■ Work instructions
Repeat the data below exactly. Include each line.

Dataset records:
■ ■ ■ ■

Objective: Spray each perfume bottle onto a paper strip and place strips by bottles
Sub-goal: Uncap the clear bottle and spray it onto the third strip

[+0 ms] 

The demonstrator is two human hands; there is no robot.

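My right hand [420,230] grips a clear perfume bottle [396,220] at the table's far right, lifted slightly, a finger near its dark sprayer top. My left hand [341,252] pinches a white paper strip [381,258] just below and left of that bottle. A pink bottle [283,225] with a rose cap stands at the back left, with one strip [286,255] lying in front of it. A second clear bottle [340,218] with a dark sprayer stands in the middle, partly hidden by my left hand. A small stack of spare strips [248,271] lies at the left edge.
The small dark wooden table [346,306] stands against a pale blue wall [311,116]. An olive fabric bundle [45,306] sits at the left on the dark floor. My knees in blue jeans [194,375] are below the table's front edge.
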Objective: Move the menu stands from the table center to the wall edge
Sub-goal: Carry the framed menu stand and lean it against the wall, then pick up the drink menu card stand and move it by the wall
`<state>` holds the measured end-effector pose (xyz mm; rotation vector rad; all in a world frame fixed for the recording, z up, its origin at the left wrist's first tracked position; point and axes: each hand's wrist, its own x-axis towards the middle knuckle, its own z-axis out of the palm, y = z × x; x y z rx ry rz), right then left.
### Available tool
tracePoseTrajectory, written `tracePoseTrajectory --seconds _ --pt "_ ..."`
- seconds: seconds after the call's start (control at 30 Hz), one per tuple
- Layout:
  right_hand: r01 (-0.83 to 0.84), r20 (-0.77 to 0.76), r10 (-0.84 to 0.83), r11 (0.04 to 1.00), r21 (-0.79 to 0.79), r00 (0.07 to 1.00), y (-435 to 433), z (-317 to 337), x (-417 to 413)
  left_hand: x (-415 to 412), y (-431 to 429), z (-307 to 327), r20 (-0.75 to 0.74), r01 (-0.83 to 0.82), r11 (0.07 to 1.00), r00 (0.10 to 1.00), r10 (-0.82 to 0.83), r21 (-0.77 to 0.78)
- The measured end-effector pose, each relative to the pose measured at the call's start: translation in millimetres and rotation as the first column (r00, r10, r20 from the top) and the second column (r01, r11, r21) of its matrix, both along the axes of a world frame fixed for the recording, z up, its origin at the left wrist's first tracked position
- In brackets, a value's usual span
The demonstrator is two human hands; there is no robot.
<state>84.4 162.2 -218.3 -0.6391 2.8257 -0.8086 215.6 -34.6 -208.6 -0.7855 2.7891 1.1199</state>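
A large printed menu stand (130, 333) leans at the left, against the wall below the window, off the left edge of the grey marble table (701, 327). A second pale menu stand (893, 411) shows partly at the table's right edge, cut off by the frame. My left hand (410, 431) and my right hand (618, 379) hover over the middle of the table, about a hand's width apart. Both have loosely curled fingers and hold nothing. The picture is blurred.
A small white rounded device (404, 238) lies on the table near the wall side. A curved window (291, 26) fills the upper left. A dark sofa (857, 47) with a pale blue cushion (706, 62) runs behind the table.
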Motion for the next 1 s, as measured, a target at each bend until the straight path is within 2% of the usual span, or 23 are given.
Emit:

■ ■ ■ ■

■ Problem solution
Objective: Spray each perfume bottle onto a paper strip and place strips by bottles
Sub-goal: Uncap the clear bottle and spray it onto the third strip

[+0 ms] 

The demonstrator is two human hands; there is no robot.

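My right hand [420,230] grips a clear perfume bottle [396,220] at the table's far right, lifted slightly, a finger near its dark sprayer top. My left hand [341,252] pinches a white paper strip [381,258] just below and left of that bottle. A pink bottle [283,225] with a rose cap stands at the back left, with one strip [286,255] lying in front of it. A second clear bottle [340,218] with a dark sprayer stands in the middle, partly hidden by my left hand. A small stack of spare strips [248,271] lies at the left edge.
The small dark wooden table [346,306] stands against a pale blue wall [311,116]. An olive fabric bundle [45,306] sits at the left on the dark floor. My knees in blue jeans [194,375] are below the table's front edge.
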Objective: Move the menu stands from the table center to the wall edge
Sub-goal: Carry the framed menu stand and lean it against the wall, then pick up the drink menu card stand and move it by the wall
`<state>` holds the measured end-effector pose (xyz mm; rotation vector rad; all in a world frame fixed for the recording, z up, its origin at the left wrist's first tracked position; point and axes: each hand's wrist, its own x-axis towards the middle knuckle, its own z-axis out of the palm, y = z × x; x y z rx ry rz), right then left.
### Available tool
tracePoseTrajectory, written `tracePoseTrajectory --seconds _ --pt "_ ..."`
- seconds: seconds after the call's start (control at 30 Hz), one per tuple
- Layout:
  right_hand: r01 (-0.83 to 0.84), r20 (-0.77 to 0.76), r10 (-0.84 to 0.83), r11 (0.04 to 1.00), r21 (-0.79 to 0.79), r00 (0.07 to 1.00), y (-435 to 433), z (-317 to 337), x (-417 to 413)
  left_hand: x (-415 to 412), y (-431 to 429), z (-307 to 327), r20 (-0.75 to 0.74), r01 (-0.83 to 0.82), r11 (0.07 to 1.00), r00 (0.10 to 1.00), r10 (-0.82 to 0.83), r21 (-0.77 to 0.78)
- The measured end-effector pose, each relative to the pose measured at the call's start: translation in millimetres and rotation as the first column (r00, r10, r20 from the top) and the second column (r01, r11, r21) of its matrix, both along the axes of a world frame fixed for the recording, z up, its origin at the left wrist's first tracked position
- In brackets, a value's usual span
The demonstrator is two human hands; there is no robot.
<state>84.4 162.2 -218.3 -0.6391 2.8257 -0.8086 215.6 -34.6 -208.6 -0.7855 2.7891 1.1199</state>
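A large printed menu stand (130, 333) leans at the left, against the wall below the window, off the left edge of the grey marble table (701, 327). A second pale menu stand (893, 411) shows partly at the table's right edge, cut off by the frame. My left hand (410, 431) and my right hand (618, 379) hover over the middle of the table, about a hand's width apart. Both have loosely curled fingers and hold nothing. The picture is blurred.
A small white rounded device (404, 238) lies on the table near the wall side. A curved window (291, 26) fills the upper left. A dark sofa (857, 47) with a pale blue cushion (706, 62) runs behind the table.
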Motion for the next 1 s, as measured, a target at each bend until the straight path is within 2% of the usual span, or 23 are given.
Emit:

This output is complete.